Berlin pulled a different lever. Rather than slashing the fleet, the city set a cap of 19k scooters within the S-Bahn ring, down from roughly 25k, and then did something that required no construction budget at all. From January 2023, rented scooters, e-bikes, and personally owned bikes were permitted to use car parking spaces for free, with no risk of fines. Existing curb space, previously reserved for cars became legal scooter and bike parking overnight. No new bays. No months of planning. Just a reclassification.
Brussels moved decisively. Before 2023, it had one of the densest shared scooter markets in Europe, with over 20k vehicles, 9 operators, and no coherent answer to where any of it should go. The city cut the fleet to 8k, reduced operators from 9 to 2, and confined parking to 1.5k designated drop zones. The same logic extended across shared vehicles, caps on bikes, cargo bikes, and mopeds. By 2025, Brussels had around 2.2k dedicated parking spots for 7.2k e-scooters. The idea was simple, a smaller fleet with fewer operators is a manageable problem. 22k vehicles across 9 companies were not.
London arrived at the same problem from a different direction. E-scooters operated under a formal trial, with geofencing and over 600 parking bays in place. Shared e-bikes existed in a different regulatory universe entirely, TfL has no direct powers to regulate rental bikes. 95% of London's roads are managed by individual boroughs, and enforcement varied street by street. In November 2024, TfL committed almost £1m for 7.5k new spaces, with targets of 800 on the capital's busiest roads by mid-2025 and 3k by the end of 2026. Lime announced a £20m action plan covering 2.5k dedicated spaces and a 60% increase in on-street patrols. The mayor set a broader target of 40k new bike parking spaces by 2030, with more than 20k already in place across rail and underground stations. The numbers are serious. The governance problem hasn't gone away. It's a work in progress on both counts.
Making it the default
For most of its short history, micromobility parking policy has been invented city by city. A directive passed in April 2024 starts to change that architecture.

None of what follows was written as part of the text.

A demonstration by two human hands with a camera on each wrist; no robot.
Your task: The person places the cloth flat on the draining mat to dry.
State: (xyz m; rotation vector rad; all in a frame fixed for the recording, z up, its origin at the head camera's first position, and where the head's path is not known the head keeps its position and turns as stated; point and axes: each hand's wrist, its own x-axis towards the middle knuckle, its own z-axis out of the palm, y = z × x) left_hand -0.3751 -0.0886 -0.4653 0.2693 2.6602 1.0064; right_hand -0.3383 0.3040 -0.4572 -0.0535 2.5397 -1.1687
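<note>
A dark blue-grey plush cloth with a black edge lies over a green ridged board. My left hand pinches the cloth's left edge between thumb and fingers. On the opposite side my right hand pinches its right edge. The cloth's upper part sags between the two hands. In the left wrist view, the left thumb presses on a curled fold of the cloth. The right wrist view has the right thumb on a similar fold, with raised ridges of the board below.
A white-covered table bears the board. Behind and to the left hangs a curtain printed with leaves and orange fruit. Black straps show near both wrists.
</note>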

Twenty member states adopted the Energy Performance of Buildings Directive, which sets minimum bike parking standards across residential and non-residential buildings throughout Europe. New residential buildings with more than 3 car parking spaces must include at least 2 bike spaces per unit. New non-residential buildings with more than 5 car parking spaces must dedicate at least 15% of average user capacity to bike parking. Member states have until 2026 to put it into national law.
That's a meaningful shift. Bike parking moves from a city-level discretionary decision to a continent-wide minimum standard. The curb is no longer the only place where the question gets resolved.
Where things stand
Paris, Madrid, and Prague licensed shared e-scooter fleets before deciding what to do with the curb. The bill came as complaints, then restrictions, then bans.
Brussels, Berlin, Stockholm, and London looked at the same problem and asked a different question - what would riders actually need in order to park correctly? Then they built it, legislated for it, or both. Each city points to what still needs work. Stockholm's bays still aren't dense enough near transit. London's e-bike governance remains split. But problems are being managed rather than left to accumulate, and that's the difference.
What looked like a behaviour problem was mostly just the predictable result of a new transport mode arriving before anyone had decided what the curb was for. The cities that figured that out stopped trying to change the riders. They changed the infrastructure instead.